Replies are listed 'Best First'.
Re: RFC - Documentation Review by hv (Prior) on Jun 02, 2023 at 22:21 UTC
Typos: compatator; tyhe; chargable (should be chargeable [1]); "will random" => "will be random"; ACKNOWLEDGEMENTS section misses a trailing full stop. Interface: returning the HTTP::Tiny response object on failure of various methods means you always need to call `success` (or `error`) to know how to look at the response. If I were using this, I'd rather it returned something more easily testable such as undef - the HTTP::Tiny response could be included in the `error()` return value, or be provided by a separate `http_error` method. Interface: it seems strange to have the comparator be built in to the object. To me it would make more sense to have the `comparator` method return a subref (and remove it as a `new` option). Text: "It requires the 'key' parameter." is not needed, the following sentence already says this (and it is reiterated with the individual parameter listing). Use of the word "homogeneous" is odd: I'm not sure in what way the string form is more "homogeneous" than the array form. The text generally seems to assume that the only use for this interface is to rank search matches, I'm not sure how appropriate that is.
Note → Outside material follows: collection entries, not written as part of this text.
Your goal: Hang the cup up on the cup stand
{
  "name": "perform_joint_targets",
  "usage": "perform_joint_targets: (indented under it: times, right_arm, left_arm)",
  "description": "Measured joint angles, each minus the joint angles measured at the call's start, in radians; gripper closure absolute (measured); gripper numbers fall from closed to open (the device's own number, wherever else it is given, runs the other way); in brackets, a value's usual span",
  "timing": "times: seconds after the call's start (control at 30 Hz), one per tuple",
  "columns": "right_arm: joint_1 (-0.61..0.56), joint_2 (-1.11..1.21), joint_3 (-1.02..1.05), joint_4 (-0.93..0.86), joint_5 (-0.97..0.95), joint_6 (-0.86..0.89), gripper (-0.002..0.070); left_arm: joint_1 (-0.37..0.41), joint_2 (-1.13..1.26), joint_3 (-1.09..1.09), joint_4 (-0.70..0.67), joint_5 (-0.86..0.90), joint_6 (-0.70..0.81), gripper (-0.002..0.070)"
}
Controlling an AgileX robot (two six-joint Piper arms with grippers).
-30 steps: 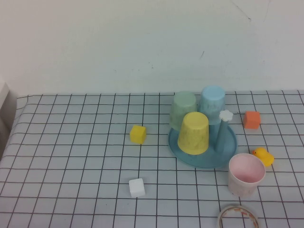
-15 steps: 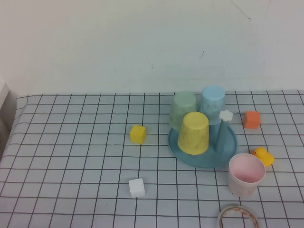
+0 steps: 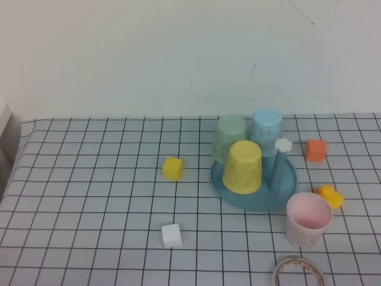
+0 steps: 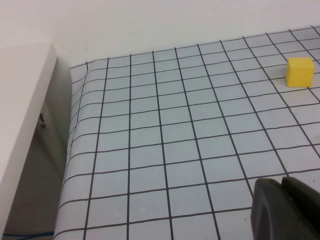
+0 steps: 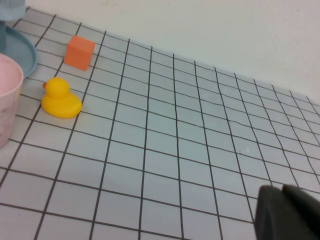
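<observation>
The pink cup [image 3: 308, 219] stands upright, mouth up, just beside the near right edge of the cup stand [image 3: 254, 199], untouched and off any peg, while yellow [image 3: 242, 167], green [image 3: 230, 139] and light blue [image 3: 266, 128] cups sit inverted on the stand, leaving the flower-tipped peg [image 3: 281, 162] bare, likely its destination. The high view shows neither arm; only the wrist views reveal the left gripper [image 4: 286, 210] and right gripper [image 5: 289, 212], both closed, empty, and well away from the stand.

The round roll of tape [image 3: 297, 271] runs off the high view's lower edge; the yellow speckled cup [image 3: 243, 167] hides its peg.
</observation>
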Motion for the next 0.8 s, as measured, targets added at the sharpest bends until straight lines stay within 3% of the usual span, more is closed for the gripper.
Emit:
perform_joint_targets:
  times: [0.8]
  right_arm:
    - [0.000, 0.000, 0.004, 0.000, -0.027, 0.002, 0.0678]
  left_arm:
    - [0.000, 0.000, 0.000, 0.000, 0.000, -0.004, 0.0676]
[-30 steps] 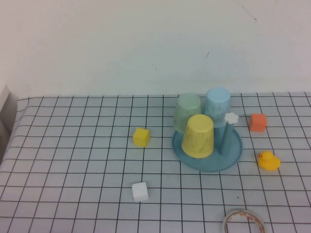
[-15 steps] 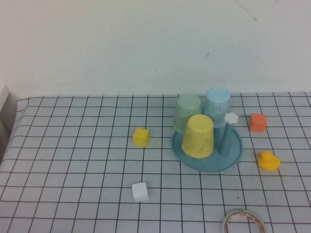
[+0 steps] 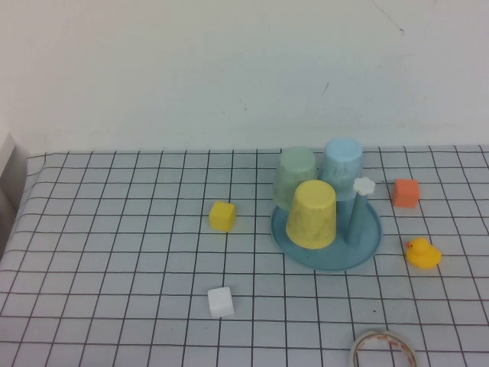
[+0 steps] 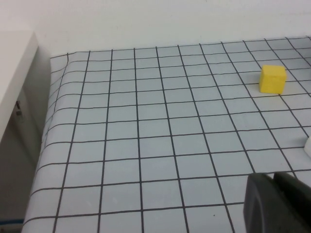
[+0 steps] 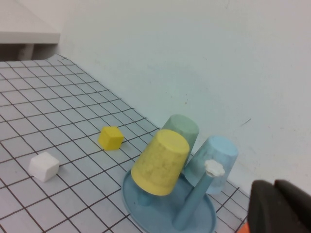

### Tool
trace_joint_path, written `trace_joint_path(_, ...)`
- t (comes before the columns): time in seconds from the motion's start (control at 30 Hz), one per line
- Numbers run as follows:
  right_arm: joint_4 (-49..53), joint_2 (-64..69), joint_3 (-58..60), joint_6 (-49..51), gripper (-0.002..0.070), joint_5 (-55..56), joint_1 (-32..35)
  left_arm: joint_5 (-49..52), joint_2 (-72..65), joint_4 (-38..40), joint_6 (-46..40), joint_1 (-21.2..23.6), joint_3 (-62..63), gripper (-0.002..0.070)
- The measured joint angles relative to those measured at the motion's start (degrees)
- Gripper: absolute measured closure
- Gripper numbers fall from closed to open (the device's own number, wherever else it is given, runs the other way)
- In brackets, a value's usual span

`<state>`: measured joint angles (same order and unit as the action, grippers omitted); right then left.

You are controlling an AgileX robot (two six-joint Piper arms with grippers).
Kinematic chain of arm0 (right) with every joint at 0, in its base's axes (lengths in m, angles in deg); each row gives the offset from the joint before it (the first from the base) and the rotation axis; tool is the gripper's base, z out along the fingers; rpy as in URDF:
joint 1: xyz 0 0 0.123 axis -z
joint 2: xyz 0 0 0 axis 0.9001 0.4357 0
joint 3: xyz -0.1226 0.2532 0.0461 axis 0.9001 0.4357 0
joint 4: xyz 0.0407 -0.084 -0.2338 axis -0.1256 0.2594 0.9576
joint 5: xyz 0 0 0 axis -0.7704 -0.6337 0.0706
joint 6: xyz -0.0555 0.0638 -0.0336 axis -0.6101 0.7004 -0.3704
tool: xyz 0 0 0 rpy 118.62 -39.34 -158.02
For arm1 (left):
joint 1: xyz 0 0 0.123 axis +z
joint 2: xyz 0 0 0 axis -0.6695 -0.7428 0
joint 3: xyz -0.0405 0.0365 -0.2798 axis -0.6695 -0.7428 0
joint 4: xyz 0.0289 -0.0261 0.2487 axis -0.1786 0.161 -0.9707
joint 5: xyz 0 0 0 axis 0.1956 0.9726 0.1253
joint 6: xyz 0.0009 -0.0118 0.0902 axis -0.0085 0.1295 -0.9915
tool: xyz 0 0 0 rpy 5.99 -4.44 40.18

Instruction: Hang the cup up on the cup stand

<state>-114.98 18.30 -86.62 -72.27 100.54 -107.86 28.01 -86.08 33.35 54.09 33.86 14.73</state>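
On the stand (image 3: 327, 243), the yellow cup (image 3: 312, 214) sits upside down over a peg, with a green cup (image 3: 296, 176) and a blue cup (image 3: 341, 165) behind and one white-capped peg (image 3: 358, 212) bare. Only the wrist views show the hands: the left hand (image 4: 277, 204) is closed above the gridded surface (image 3: 114, 252), the right hand (image 5: 282, 206) closed beside the stand. Around lie a yellow block (image 3: 222, 215), white block (image 3: 220, 301), orange block (image 3: 406, 193), duck (image 3: 422, 253) and tape roll (image 3: 383, 349).

cups: 3 — yellow cup (image 3: 311, 214), green cup (image 3: 296, 176), blue cup (image 3: 341, 168); cup stand (image 3: 367, 243): 1; cubes: 3 — yellow cube (image 3: 222, 215), white cube (image 3: 220, 302), orange cube (image 3: 405, 193); rubber duck (image 3: 422, 253): 1; tape roll (image 3: 382, 349): 1
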Motion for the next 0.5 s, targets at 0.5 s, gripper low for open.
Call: trace_joint_path(0.5,0.0,0.0,0.0,0.0,0.0678,0.0,0.0,0.0,0.0,-0.1,-0.4,1.5,0.0,0.0675)
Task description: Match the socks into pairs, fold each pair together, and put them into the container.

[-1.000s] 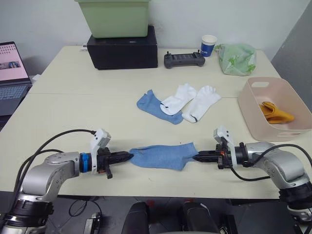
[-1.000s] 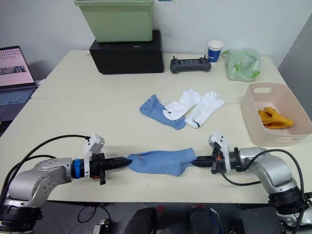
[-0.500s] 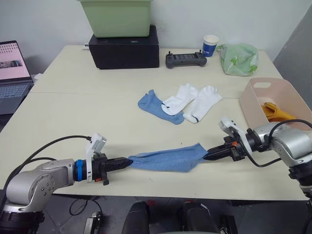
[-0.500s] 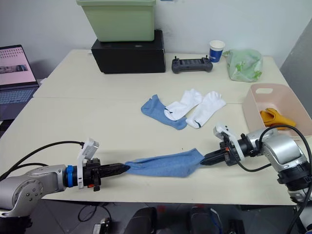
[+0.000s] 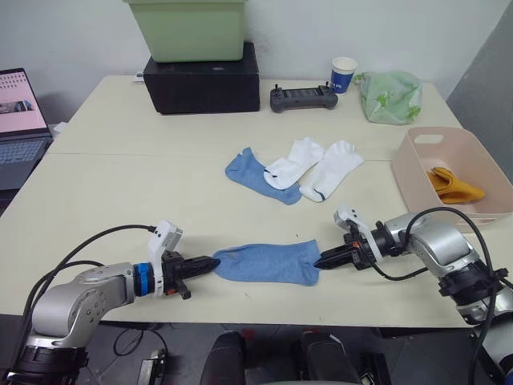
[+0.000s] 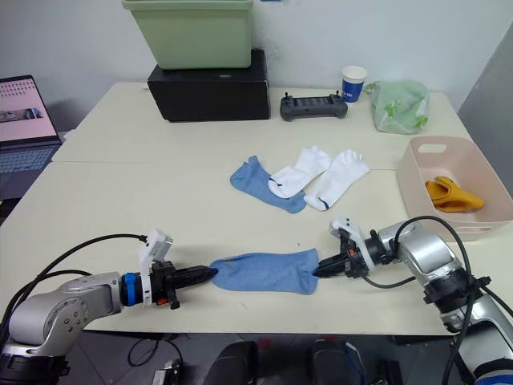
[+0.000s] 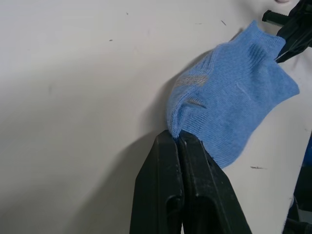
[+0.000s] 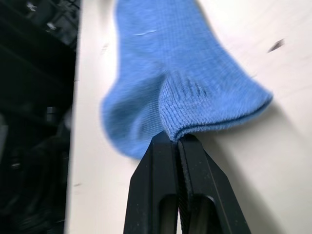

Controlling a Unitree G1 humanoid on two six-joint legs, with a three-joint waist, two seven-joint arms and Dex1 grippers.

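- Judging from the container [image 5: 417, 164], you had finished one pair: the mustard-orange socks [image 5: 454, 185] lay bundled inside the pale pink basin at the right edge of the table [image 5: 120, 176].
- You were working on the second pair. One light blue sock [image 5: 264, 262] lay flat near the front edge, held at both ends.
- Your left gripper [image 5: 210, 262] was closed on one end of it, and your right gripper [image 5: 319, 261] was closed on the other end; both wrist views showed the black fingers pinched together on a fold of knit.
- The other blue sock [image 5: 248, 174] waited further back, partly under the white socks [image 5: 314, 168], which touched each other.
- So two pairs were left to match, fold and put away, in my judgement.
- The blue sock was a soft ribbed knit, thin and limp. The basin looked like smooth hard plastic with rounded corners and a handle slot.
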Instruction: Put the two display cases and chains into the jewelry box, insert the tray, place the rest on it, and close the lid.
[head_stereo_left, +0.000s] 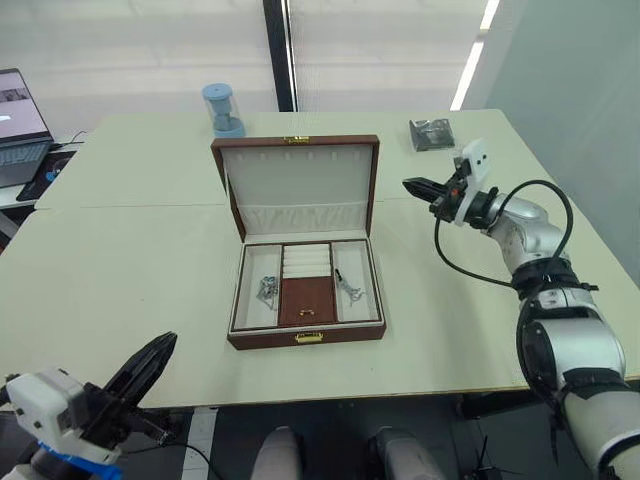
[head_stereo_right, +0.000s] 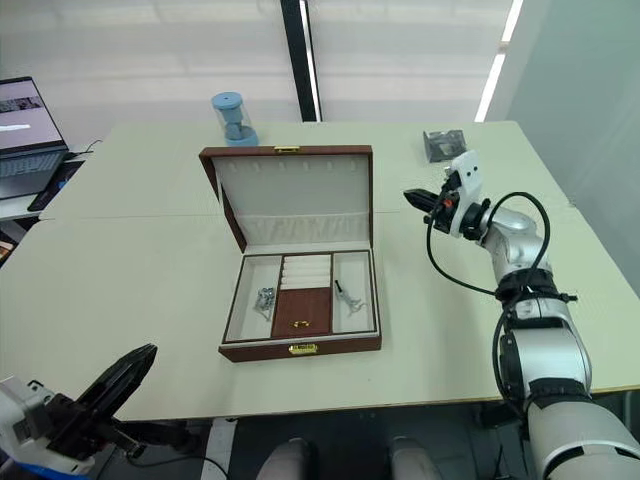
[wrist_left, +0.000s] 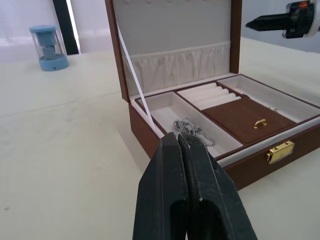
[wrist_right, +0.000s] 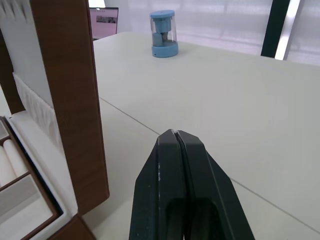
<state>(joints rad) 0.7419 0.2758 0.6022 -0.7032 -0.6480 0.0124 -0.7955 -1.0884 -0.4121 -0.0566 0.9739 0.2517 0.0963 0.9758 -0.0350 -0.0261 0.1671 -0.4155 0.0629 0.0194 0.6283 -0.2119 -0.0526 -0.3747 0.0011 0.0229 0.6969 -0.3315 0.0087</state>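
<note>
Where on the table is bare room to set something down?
Bare table lies left of the jewelry box, and between it and the right tool. Its front edge is bare too. The box's side compartments hold chains; the far right corner holds a dark object.
</note>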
More generally I'm unsure about calling the class "Embedding": if I correctly understand what I've read, an instance of this class is not an embedding but an embedder - it is something capable of providing embeddings. Hope this helps. :) [1] I use the phrase "city centre; cat cut cot" to remind me that in almost all English words, a 'c' or 'g' is hard when followed by 'i' or 'e', but soft when followed by 'a', 'u' or 'o'. Thus "chargable" can't be right - it would have to be pronounced with a hard 'g', so it gets an extra 'e' inserted to make it soft. Similarly "manageable" and "enforceable"; but "reproducible" is fine.	[reply] [d/l] [select]
Re^2: RFC - Documentation Review by Bod (Parson) on Jun 02, 2023 at 23:05 UTC
Thank you hv for your valued input. Typos: compatator; tyhe; chargable (should be chargeable 1); "will random" => "will be random"; ACKNOWLEDGEMENTS section misses a trailing full stop. All corrected. I use Grammarly for all the writing I do. But it doesn't work in my text editor so doesn't correct errors in POD. Perhaps I need to copy POD into something Grammarly does check before uploading it. returning the HTTP::Tiny response object on failure of various methods means... Good point! It was probably laziness on my part which could do with revisiting. It's on the ToDo List. it seems strange to have the comparator be built in to the object. I feel the term 'comparator' is unclear. But I cannot think of a better one! When the `compare` method is called with two parameters, there is some processing of both to convert them into hashrefs. If one is feeding the same parameter to `compare` repeatedly many times, this processing can add up. So the `comparator` method does the conversion just once and stores the hashref to be compared to the single parameter fed to `compare`. If you can suggest a better method name, that would be great. Use of the word "homogeneous" is odd I mean that one would not be interested in the discreet values of the array, only the array as a whole. Because the whole array needs to be stored as a whole and not as parts, it makes sense (to me at least) to have it as a "homogeneous" string of values. This is easy to store in a database. Hope this helps. :) Tremendously thank you :)	[reply] [d/l] [select]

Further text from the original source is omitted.